Il senso della giustizia di Dio che si comprende dal dialogo tra un padre e il figlio assassino
In punta di spillo, una rubrica di Bruno Fasani
Che in carcere si usino le microspie per carpire conversazioni tra carcerati e loro famigliari, ci sta. Che le informazioni carpite vengano allegate agli atti processuali per fare maggiore chiarezza sul perché di un crimine, ci sta. Che la conversazione tra un padre disperato e un figlio criminale, si immagina e spera anche lui disperato, venga pubblicata sui giornali, ci sta a rigore di legge. Un po’ meno sul piano dell’opportunità. Ma vediamo il perché. È il 3 dicembre dello scorso anno. Nel carcere di Montorio Veronese, da alcuni giorni è arrivato Fabio Turetta. È stato estradato dalla Germania, dopo una fuga, come un moderno Caino, lungo le strade della solitudine e del disprezzo umano. È figlio unico e i suoi genitori non l’hanno più visto da quell’11 novembre quando, nella sua mente impazzita, ha deciso di uccidere, con una crudeltà irracontabile, la sua ex fidanzata, Giulia Cecchettin. Un delitto che ha tenuto l’Italia col fiato sospeso, diventando l’emblema di cosa può diventare un uomo quando decide di fare della donna una cosa e una sua proprietà.

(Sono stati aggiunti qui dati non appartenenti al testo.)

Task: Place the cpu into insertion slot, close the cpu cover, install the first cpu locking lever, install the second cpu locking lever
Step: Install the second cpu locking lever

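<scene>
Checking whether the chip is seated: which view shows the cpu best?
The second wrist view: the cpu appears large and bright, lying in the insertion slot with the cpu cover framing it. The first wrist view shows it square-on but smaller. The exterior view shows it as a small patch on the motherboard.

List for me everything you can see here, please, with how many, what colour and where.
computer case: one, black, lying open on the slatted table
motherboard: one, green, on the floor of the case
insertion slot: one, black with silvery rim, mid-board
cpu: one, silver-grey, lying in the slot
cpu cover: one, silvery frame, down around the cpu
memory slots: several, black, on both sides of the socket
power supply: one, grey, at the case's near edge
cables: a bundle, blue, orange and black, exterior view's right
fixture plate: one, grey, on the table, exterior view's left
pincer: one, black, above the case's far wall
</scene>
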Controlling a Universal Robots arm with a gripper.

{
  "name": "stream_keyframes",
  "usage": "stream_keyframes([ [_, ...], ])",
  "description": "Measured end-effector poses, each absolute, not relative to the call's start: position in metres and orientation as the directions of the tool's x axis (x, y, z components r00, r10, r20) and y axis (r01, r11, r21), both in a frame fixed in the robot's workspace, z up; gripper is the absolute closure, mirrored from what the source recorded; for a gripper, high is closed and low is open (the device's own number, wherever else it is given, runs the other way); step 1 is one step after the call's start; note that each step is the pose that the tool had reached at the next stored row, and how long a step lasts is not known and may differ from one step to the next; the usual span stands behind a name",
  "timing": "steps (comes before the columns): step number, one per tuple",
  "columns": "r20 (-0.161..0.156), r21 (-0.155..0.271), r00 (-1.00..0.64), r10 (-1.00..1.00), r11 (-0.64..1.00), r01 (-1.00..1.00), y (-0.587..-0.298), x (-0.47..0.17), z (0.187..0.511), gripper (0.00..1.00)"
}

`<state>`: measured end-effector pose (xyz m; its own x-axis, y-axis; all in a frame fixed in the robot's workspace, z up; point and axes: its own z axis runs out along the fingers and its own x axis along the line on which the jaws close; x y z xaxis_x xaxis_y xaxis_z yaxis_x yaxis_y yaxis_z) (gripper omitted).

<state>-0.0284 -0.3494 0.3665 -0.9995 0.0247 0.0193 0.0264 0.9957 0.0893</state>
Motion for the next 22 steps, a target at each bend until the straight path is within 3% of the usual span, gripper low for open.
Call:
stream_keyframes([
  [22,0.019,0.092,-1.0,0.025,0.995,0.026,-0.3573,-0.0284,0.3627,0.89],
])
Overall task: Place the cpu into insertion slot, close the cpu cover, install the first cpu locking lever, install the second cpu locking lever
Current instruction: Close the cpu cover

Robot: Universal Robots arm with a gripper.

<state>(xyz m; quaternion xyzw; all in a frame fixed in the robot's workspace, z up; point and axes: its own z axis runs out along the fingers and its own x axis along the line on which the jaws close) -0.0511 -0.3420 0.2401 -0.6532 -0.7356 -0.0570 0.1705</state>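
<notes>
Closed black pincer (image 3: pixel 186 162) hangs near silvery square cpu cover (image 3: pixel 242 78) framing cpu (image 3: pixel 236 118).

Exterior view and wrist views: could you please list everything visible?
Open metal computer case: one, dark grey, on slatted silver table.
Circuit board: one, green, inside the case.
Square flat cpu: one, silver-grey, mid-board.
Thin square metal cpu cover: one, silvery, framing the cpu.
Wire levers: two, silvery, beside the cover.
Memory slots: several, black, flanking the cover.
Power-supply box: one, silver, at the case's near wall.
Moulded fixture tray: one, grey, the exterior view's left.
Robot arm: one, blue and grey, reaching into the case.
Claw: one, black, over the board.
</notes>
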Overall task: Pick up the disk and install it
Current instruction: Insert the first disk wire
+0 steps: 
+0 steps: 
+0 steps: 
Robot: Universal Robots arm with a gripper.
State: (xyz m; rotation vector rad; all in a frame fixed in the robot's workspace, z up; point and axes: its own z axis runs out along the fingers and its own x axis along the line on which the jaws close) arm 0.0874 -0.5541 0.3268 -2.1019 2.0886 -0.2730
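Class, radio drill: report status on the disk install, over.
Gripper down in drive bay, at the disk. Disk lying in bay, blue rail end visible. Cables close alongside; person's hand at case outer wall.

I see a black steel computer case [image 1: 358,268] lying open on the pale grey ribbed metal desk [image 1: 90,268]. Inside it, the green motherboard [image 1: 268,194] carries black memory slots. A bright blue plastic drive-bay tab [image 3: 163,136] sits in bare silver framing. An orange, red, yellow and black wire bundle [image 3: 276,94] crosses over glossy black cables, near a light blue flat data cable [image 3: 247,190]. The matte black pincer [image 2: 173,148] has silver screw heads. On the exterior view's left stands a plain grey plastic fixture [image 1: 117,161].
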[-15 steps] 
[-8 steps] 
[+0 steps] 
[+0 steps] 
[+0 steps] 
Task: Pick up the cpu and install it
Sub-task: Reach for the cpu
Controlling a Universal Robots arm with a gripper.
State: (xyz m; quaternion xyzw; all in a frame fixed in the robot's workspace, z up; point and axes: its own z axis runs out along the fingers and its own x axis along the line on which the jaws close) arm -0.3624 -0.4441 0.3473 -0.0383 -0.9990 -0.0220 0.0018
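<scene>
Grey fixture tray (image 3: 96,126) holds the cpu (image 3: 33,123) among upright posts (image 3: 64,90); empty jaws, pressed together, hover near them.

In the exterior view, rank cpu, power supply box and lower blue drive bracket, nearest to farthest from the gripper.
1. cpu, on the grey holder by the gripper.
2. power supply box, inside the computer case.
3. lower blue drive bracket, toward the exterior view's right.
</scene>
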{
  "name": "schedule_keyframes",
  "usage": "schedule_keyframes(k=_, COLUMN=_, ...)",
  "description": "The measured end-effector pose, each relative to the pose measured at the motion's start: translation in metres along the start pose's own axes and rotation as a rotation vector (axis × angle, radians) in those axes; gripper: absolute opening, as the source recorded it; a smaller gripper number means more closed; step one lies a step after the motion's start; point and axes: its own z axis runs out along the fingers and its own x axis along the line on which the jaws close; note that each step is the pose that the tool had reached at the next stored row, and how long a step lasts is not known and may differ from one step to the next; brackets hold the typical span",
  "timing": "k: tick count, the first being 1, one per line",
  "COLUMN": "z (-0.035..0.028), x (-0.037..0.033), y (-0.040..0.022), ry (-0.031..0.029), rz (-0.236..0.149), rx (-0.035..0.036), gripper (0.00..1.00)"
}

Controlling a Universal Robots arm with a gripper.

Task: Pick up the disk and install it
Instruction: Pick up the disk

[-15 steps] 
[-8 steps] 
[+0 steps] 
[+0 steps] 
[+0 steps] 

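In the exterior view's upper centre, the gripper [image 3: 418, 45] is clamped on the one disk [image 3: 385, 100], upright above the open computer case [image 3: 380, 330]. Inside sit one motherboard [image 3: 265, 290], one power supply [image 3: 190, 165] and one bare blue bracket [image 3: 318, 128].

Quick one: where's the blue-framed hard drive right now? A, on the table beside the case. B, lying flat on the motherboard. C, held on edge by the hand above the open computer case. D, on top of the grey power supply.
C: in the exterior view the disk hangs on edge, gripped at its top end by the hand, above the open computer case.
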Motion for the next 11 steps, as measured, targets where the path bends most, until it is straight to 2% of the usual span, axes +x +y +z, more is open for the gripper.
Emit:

I genitori di Filippo, che hanno conosciuto la gogna di tanti, troppi sadici, che imputano loro la follia omicida del figlio, aspettano di incontrarlo e guardarlo in faccia per la prima volta, perché un figlio rimane pur sempre tale. L’appuntamento è sempre rimandato perché la ressa di giornalisti e fotografi fuori dal carcere ha il tono di una resa dei conti dove la lama della curiosità rischia di colpire ferite aperte incapaci di rimarginarsi. Poi, furtivamente, dribblando i cronisti, finalmente l’incontro arriva. Con tanto di microchip, pronti a registrare anche il più piccolo sussurro. Il resto è di questi giorni, quando un tabloid pubblica una parte della conversazione tra padre e figlio. «Eh, va beh, hai fatto qualcosa, però non sei un mafioso, non sei uno che ammazza le persone, hai avuto un momento di debolezza… Quello è. Non sei un terrorista, voglio dire… Devi pensare che piano, piano… devi farti forza. Non sei l’unico… Ci sono stati parecchi altri. Ci sono altri 200 femminicidi. Poi avrai i permessi di lavoro, la libertà condizionale…». Queste le parole di Nicola padre a suo figlio Filippo, assassino.
Difficile immaginare l’esito di questa conversazione sull’opinione pubblica. Parole che rasentano l’involontaria ironia, o il pelo sullo stomaco, se non fossero uscite dalla bocca di un padre, che tenta di alleviare la disperazione di un figlio che si è perso: “non sei uno che ammazza le persone” e poi “ce ne sono tanti altri”. Di sicuro, parole che potranno prestarsi alla demonizzazione di una famiglia, colpevole solo di avere un figlio colpevole. Se oggi, anche noi riportiamo queste parole è solo per ricordare che, tra la giustizia umana e quella di un padre, corre l’abisso che separa le aule di un tribunale da quelle dell’amore. Lo stesso che corre tra il giudicare degli uomini e il fare giustizia di Dio che non rinuncia mai a recuperare la dignità perduta dei suoi figli. Concetti che anche i cristiani hanno finito per confondere, trasformando il giudizio di Dio in una resa dei conti, una sentenza inappellabile. Il Dies Domini, cioè il giorno dell’incontro con il Signore che libera dalle nostre mutilazioni e schiavitù, in Dies irae, il giorno dell’ira, rendendo l’inferno ben più congestionato delle nostre strade nelle ore di punta.
Quando nel 1825, mentre Heinrich Heine, vecchio ebreo ateo e peccatore convertito, stava per morire, la moglie iniziò a pregare Dio perché lo perdonasse. Lui interruppe la preghiera dicendo: «Non dubitare, mia cara, lui mi perdonerà. È il suo compito». Così fanno i padri.